**Recorded data:**
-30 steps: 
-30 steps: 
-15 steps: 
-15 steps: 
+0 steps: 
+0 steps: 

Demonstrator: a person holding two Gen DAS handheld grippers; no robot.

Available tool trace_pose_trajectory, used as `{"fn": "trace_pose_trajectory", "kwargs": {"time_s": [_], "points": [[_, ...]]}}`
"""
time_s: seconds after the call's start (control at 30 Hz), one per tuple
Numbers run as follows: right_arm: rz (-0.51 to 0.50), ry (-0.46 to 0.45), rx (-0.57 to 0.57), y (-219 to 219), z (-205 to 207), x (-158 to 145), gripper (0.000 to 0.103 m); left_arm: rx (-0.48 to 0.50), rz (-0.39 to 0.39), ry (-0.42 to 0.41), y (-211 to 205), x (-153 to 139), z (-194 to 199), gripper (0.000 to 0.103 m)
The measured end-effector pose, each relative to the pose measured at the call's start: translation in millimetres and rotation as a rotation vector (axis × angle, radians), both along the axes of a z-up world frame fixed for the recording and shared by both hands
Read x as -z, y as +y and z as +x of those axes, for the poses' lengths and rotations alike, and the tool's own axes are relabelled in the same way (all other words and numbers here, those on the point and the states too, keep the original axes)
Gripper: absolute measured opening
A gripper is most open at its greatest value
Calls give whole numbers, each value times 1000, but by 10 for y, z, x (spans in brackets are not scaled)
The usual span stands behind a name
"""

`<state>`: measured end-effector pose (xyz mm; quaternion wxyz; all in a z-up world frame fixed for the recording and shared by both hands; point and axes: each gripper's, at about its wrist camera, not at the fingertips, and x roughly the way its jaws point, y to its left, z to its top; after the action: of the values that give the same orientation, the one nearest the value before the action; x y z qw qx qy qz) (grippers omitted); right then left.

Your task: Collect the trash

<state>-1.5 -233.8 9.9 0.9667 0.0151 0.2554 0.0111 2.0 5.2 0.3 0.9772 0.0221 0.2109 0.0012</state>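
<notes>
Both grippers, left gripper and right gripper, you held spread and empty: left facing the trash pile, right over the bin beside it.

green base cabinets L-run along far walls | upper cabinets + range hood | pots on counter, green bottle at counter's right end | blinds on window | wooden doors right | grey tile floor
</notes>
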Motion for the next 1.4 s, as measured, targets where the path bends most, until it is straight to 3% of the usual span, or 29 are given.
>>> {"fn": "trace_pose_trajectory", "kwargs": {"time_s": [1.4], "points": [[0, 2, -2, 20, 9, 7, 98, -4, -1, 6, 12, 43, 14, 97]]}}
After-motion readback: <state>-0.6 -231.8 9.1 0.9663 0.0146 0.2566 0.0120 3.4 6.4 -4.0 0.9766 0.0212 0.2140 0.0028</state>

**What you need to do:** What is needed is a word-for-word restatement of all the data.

**Result below:**
-30 steps: 
-30 steps: 
-15 steps: 
-15 steps: 
+0 steps: 
+0 steps: 

Demonstrator: a person holding two Gen DAS handheld grippers; no robot.

Available tool trace_pose_trajectory, used as `{"fn": "trace_pose_trajectory", "kwargs": {"time_s": [_], "points": [[_, ...]]}}`
"""
time_s: seconds after the call's start (control at 30 Hz), one per tuple
Numbers run as follows: right_arm: rz (-0.51 to 0.50), ry (-0.46 to 0.45), rx (-0.57 to 0.57), y (-219 to 219), z (-205 to 207), x (-158 to 145), gripper (0.000 to 0.103 m); left_arm: rx (-0.48 to 0.50), rz (-0.39 to 0.39), ry (-0.42 to 0.41), y (-211 to 205), x (-153 to 139), z (-194 to 199), gripper (0.000 to 0.103 m)
The measured end-effector pose, each relative to the pose measured at the call's start: translation in millimetres and rotation as a rotation vector (axis × angle, radians), both along the axes of a z-up world frame fixed for the recording and shared by both hands
Read x as -z, y as +y and z as +x of those axes, for the poses' lengths and rotations alike, and the tool's own axes are relabelled in the same way (all other words and numbers here, those on the point and the states too, keep the original axes)
Gripper: absolute measured opening
A gripper is most open at its greatest value
Calls give whole numbers, each value times 1000, but by 10 for y, z, x (spans in brackets are not scaled)
The usual span stands behind a name
"""

`<state>`: measured end-effector pose (xyz mm; quaternion wxyz; all in a z-up world frame fixed for the recording and shared by both hands; point and axes: each gripper's, at about its wrist camera, not at the fingertips, and x roughly the way its jaws point, y to its left, z to its top; after the action: of the values that give the same orientation, the one nearest the value before the action; x y z qw qx qy qz) (grippers omitted); right then left.

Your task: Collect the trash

<state>-1.5 -233.8 9.9 0.9667 0.0151 0.2554 0.0111 2.0 5.2 0.3 0.9772 0.0221 0.2109 0.0012</state>
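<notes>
Both grippers, left gripper and right gripper, you held spread and empty: left facing the trash pile, right over the bin beside it.

green base cabinets L-run along far walls | upper cabinets + range hood | pots on counter, green bottle at counter's right end | blinds on window | wooden doors right | grey tile floor
</notes>
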Motion for the next 1.4 s, as measured, targets where the path bends most, until it is straight to 3% of the usual span, or 29 are given.
>>> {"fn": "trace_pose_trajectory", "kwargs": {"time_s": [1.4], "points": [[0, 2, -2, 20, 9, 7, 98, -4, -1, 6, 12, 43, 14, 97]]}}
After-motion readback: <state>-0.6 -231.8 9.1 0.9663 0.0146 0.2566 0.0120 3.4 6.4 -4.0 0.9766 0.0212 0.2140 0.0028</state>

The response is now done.